Pour Matthieu ces petits que sont les
disciples sont caractérisés par leur
situation de précarité, l'équivalent est à chercher chez Luc dans la figure des « pauvres ». La statistique alors s'inverse : le terme "pauvre" se trouve 10 fois chez Luc, contre 5 fois chez Matthieu.
L'ignorance est au
centre du récit. Ni les "moutons" ni les "chèvres" ne SAVAIENT que ceux qui avaient faim, soif, étaient les "frères" du roi. Ni que leur action ou omission (car il s'agit bien de faire ou de ne pas faire le bien, ça c'est un thème matthéen habituel, cf. 7,21ss). Ce point me semble clair et incontournable. Les actes jugés ont été commis (ou omis) dans
l'ignorance totale de l'enjeu (d'où la protestation des uns et des autres,
quand t'avons-nous vu...). Ils sont cependant suffisants pour que le jugement soit sans appel.
Cette parabole/prophétie a bien une MORALE : une invitation à la générosité bien sûr, mais surtout à l'ATTENTION. On a beau savoir, on ne sait jamais. Qu'on ait fait ou qu'on n'ait pas fait par le passé, faire ou ne pas faire est grave. A chaque fois.
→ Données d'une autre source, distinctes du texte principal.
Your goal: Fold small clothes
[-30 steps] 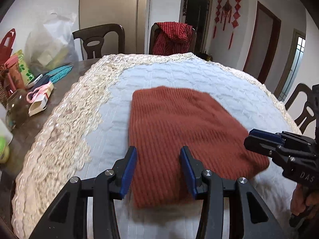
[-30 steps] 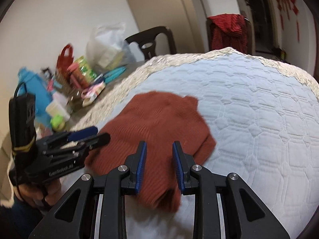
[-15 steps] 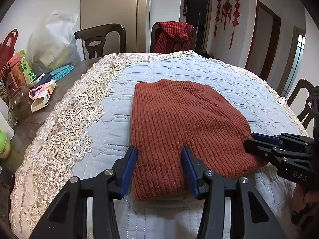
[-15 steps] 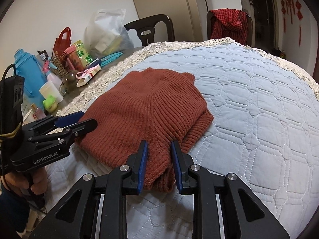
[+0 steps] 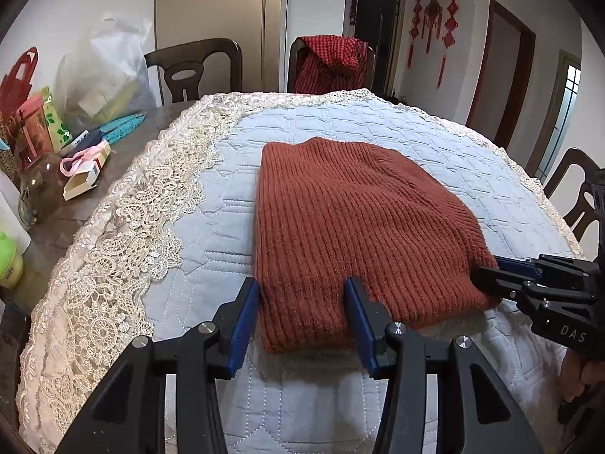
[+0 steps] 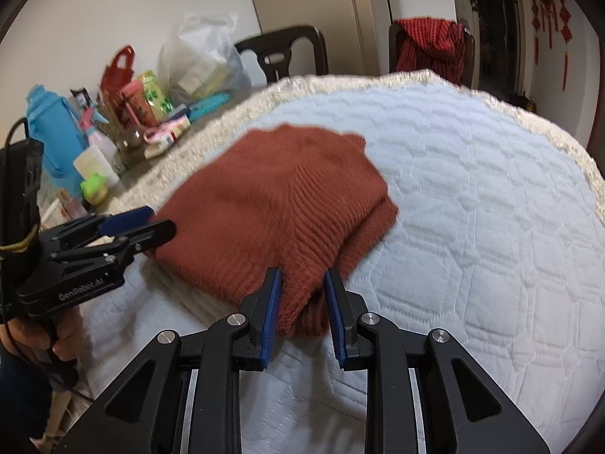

Une petite remarque supplémentaire :
1) Attention aux idées préconçues qui empêchent de lire les textes les plus simples, et qui se cachent derrière des formules comme "il (n')est (pas) raisonnable de penser que", dont la Watch est friande. Si, par exemple, tu as décidé d'avance qu'il était impossible que Dieu privilégie les pauvres pour la seule raison qu'ils sont pauvres, tu ne POURRAS pas lire les textes qui disent noir sur blanc que, justement, c'est cela qu'il fait (Luc p. ex., encore plus que Matthieu). Il FAUDRA que tu leur fasses dire autre chose que ce qu'ils disent. Et je ne doute pas un instant que tu y arriveras!